Julian gazed for a moment with great earnestness, and no little perplexity, first on the bolted door, then on the grated window; and began to accuse his own imagination of having played him an unpleasant trick. He answered little to the questions of Hudson, and returning to his bed, heard, in silence, a long studied oration on the merits of Saint Bridget, which comprehended the greater part of her long-winded legend, and concluded with the assurance, that, from all accounts preserved of her, that holy saint was the least of all possible women, except those of the pigmy kind.

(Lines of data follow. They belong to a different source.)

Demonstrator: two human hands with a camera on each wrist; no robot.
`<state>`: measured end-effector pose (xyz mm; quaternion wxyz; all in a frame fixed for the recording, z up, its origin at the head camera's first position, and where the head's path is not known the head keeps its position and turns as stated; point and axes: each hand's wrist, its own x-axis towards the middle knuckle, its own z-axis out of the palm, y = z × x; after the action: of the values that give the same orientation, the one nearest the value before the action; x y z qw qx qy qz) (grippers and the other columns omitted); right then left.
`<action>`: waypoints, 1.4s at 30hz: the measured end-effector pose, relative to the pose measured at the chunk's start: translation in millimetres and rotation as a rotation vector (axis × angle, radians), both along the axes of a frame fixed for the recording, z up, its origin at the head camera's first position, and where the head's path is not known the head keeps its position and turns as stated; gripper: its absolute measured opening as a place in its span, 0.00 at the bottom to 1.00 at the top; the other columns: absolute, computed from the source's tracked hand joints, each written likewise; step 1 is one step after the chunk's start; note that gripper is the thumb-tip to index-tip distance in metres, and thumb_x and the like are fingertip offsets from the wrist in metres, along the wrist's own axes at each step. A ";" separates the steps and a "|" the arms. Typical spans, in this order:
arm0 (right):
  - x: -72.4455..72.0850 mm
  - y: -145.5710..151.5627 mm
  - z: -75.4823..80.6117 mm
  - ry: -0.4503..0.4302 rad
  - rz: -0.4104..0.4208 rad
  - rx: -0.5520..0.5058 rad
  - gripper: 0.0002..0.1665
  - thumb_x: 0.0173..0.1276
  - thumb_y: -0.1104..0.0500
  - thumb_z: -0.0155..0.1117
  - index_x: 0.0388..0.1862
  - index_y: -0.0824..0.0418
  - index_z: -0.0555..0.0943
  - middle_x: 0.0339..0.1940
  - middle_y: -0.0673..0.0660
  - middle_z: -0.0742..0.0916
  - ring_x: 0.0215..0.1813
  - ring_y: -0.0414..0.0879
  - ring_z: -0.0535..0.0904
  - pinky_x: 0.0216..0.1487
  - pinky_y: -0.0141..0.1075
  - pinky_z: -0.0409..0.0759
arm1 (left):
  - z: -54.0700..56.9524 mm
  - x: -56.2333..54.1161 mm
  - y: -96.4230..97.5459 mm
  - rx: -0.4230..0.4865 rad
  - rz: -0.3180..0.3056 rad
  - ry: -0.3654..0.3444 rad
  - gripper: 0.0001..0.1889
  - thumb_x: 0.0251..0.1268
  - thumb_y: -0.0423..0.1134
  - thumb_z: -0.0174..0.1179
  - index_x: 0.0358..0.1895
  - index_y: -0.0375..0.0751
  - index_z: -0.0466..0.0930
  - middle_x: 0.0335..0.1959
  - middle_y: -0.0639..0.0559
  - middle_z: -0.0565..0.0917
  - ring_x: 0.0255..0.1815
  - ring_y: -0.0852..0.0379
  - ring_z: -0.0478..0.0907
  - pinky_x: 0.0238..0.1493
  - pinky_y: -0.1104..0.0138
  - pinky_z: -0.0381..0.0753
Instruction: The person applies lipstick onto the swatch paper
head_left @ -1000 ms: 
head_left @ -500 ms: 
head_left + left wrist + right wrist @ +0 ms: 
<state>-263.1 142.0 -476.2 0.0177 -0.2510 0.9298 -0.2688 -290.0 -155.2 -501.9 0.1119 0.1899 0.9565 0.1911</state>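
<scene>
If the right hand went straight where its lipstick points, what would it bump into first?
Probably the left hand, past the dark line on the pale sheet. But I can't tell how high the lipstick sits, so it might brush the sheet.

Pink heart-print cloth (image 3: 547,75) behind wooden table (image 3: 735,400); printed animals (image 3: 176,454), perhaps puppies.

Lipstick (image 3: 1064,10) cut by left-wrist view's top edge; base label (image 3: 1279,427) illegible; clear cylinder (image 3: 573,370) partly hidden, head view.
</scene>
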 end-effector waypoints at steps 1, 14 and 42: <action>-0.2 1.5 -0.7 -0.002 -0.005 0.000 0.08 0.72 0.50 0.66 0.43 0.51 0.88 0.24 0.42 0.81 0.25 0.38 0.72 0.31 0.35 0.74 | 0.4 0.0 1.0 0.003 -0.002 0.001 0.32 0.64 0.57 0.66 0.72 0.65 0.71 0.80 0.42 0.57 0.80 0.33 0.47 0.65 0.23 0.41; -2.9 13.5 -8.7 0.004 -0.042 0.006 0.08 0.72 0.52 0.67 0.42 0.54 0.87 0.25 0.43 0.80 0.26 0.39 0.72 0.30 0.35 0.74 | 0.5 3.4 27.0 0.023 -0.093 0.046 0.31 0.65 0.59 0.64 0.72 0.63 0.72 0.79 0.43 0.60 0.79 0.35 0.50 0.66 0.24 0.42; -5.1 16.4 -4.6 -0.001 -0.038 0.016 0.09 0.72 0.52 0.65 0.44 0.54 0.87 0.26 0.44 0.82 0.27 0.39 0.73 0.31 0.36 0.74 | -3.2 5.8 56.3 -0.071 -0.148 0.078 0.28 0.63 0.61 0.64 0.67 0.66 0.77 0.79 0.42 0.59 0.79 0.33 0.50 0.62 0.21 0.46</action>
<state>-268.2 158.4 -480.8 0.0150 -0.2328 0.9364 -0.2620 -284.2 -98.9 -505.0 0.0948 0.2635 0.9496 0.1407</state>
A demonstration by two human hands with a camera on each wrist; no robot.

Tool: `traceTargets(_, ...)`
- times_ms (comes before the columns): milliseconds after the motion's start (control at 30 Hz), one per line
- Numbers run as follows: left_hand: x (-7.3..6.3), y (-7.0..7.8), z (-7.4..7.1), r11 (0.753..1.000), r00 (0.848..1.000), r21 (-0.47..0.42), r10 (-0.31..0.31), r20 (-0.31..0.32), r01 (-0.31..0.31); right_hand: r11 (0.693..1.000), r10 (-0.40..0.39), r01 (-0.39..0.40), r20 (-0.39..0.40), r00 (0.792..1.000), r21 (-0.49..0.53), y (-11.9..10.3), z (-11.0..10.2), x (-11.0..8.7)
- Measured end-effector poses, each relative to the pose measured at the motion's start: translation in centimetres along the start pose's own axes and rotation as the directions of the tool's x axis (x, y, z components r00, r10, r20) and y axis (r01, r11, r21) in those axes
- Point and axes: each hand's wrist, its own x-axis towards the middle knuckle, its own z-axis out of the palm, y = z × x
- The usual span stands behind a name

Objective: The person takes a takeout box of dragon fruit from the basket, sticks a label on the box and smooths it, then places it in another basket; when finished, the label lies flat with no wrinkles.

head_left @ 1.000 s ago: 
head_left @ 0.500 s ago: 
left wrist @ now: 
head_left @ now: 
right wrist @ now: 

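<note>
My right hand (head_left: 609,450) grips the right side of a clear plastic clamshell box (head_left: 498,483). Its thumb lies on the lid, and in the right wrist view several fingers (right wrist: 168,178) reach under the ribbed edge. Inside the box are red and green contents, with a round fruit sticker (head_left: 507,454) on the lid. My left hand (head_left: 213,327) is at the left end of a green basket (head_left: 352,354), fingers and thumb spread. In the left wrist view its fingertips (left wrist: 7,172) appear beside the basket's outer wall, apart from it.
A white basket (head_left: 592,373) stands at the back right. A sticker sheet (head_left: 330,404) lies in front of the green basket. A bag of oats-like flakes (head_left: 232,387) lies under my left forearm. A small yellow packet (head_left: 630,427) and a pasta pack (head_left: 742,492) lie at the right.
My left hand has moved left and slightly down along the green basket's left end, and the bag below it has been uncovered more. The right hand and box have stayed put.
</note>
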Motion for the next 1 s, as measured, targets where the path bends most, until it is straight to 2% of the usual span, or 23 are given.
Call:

By the time the dwarf had ceased to speak, Julian's desire of sleep had returned; and after a few glances around the apartment, which was still illuminated by the expiring beams of the holy taper, his eyes were again closed in forgetfulness, and his repose was not again disturbed in the course of that night.

Morning dawns on Newgate, as well as on the freest mountain-turf which Welshman or wild-goat ever trode; but in so different a fashion, that the very beams of heaven's precious sun, when they penetrate into the recesses of the prison-house, have the air of being committed to jail. Still, with the light of day around him, Peveril easily persuaded himself of the vanity of his preceding night's visions; and smiled when he reflected that fancies, similar to those to which his ear was often exposed in the Isle of Man, had been able to arrange themselves in a manner so impressive, when he heard them from the mouth of so singular a character as Hudson, and in the solitude of a prison.

Before Julian had awaked, the dwarf had already quitted his bed, and was seated in the chimney-corner of the apartment, where, with his own hands, he had arranged a morsel of fire, partly attending to the simmering of a small pot, which he had placed on the flame, partly occupied with a huge folio volume which lay on the table before him, and seemed well-nigh as tall and bulky as himself. He was wrapped up in the dusky crimson cloak already mentioned, which served him for a morning-gown, as well as a mantle against the cold, and which corresponded with a large montero-cap, that enveloped his head. The singularity of his features, and of the eyes, armed with spectacles, which were now cast on the subject of his studies, now directed towards his little cauldron, would have tempted Rembrandt to exhibit him on canvas, either in the character of an alchymist, or of a necromancer, engaged in some strange experiment, under the direction of one of the huge manuals which treat of the theory of these mystic arts.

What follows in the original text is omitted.